WORK TO BE COMPLETED »
Line count for "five": state how many lines of the listing below contain it, without anything else.

SUPPLIED DATA »
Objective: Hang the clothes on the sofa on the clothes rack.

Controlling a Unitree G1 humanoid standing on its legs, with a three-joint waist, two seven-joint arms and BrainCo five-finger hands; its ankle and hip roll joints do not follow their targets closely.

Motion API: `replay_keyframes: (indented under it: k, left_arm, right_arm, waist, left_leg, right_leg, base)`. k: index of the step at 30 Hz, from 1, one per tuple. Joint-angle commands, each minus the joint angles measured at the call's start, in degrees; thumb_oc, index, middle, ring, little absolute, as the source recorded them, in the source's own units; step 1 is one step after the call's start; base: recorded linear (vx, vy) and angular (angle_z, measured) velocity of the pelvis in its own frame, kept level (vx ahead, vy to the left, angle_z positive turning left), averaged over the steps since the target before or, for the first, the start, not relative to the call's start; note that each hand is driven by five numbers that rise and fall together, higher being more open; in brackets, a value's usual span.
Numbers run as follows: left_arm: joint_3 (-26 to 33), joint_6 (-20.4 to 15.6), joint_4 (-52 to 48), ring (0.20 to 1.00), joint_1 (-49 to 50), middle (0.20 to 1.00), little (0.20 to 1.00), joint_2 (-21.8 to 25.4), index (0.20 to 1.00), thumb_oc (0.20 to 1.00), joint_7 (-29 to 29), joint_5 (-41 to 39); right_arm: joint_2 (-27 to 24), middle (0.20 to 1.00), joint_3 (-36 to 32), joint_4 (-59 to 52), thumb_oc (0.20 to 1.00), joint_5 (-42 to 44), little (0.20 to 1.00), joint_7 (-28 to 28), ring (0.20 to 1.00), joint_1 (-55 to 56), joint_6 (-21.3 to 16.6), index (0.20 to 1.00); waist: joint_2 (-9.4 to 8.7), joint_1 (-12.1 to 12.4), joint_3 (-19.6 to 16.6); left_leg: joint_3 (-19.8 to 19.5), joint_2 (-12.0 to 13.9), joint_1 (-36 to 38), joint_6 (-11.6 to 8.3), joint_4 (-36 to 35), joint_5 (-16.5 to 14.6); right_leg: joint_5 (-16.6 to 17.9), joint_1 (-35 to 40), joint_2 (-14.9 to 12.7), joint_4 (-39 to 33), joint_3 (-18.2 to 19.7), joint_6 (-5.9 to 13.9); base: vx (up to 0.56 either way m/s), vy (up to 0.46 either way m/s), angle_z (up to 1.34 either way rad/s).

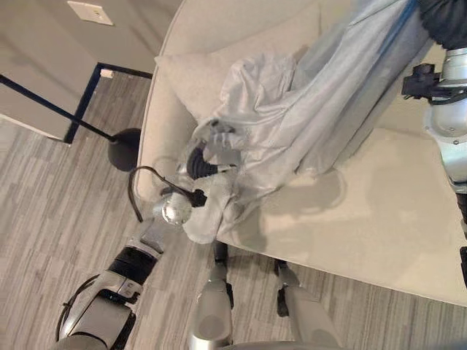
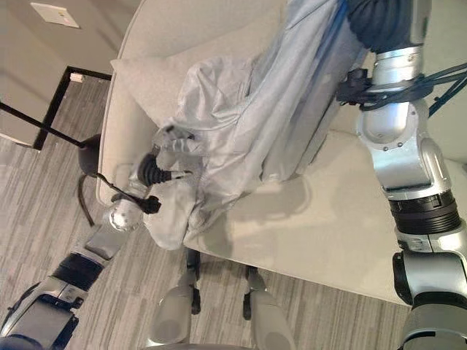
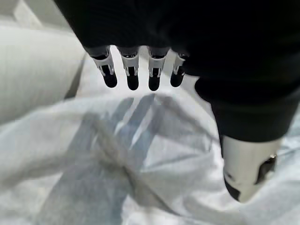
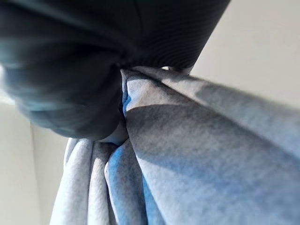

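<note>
right hand (image 2: 379, 22) is raised at the top of the head views, its dark ribbed cover clenched around a bunch of the pale blue-grey garment (image 1: 306, 124); in the right wrist view the cloth (image 4: 187, 154) gathers into tight folds that run into the closed hand. fingers themselves are hidden in the fabric there.

the garment hangs in a long slanted drape from that hand down to the sofa seat (image 1: 379, 211), where its lower part lies crumpled over the seat's front left corner and spills a little past the edge.

left hand (image 1: 208, 157) is down on the crumpled end, near the cushion (image 1: 190, 80) that leans against the sofa's left arm. in the left wrist view its fingers (image 3: 132, 75) are straight and spread apart, thumb (image 3: 243, 168) held apart, hovering just over the rumpled cloth, nothing gripped.

to the left of the sofa, on the grey wood-pattern floor (image 1: 44, 219), a dark round base (image 1: 125, 149) carries a thin dark pole (image 1: 51, 108) slanting away. a white wall plate (image 1: 90, 12) sits on the wall above.
</note>
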Motion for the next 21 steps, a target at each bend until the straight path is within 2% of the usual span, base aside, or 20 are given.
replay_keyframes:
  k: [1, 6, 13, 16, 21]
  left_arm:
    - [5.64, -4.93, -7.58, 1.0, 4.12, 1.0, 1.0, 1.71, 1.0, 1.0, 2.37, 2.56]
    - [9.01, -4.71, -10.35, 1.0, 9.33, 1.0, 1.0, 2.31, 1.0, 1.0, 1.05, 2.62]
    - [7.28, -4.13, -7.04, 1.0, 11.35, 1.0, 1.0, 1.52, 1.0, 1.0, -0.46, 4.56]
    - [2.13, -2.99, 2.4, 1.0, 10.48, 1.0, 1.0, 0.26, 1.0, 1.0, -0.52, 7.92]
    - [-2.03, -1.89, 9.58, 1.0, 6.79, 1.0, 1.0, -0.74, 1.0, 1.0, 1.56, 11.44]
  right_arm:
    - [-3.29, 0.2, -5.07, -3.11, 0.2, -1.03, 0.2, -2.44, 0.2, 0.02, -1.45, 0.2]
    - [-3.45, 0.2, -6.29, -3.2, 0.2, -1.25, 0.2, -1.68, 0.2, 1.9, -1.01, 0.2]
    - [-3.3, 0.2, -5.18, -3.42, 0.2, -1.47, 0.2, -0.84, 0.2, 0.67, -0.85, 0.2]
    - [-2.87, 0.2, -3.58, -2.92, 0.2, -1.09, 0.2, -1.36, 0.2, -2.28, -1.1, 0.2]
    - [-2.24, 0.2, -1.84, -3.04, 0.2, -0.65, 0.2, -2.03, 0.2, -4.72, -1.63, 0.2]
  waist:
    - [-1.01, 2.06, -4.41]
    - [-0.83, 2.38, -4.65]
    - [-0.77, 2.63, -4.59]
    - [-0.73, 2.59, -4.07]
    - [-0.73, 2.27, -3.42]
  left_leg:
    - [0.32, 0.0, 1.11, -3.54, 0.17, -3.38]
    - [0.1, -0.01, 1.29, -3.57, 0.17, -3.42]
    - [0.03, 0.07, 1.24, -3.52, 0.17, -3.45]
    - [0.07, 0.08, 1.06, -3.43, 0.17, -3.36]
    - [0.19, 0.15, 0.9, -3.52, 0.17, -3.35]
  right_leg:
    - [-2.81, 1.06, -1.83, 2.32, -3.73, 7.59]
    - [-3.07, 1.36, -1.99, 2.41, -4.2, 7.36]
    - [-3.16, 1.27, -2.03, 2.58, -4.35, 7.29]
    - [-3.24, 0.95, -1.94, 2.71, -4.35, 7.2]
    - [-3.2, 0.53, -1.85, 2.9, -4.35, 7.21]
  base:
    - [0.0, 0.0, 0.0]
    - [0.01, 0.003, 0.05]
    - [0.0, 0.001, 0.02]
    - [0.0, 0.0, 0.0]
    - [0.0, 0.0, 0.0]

YOUR RESPONSE »
2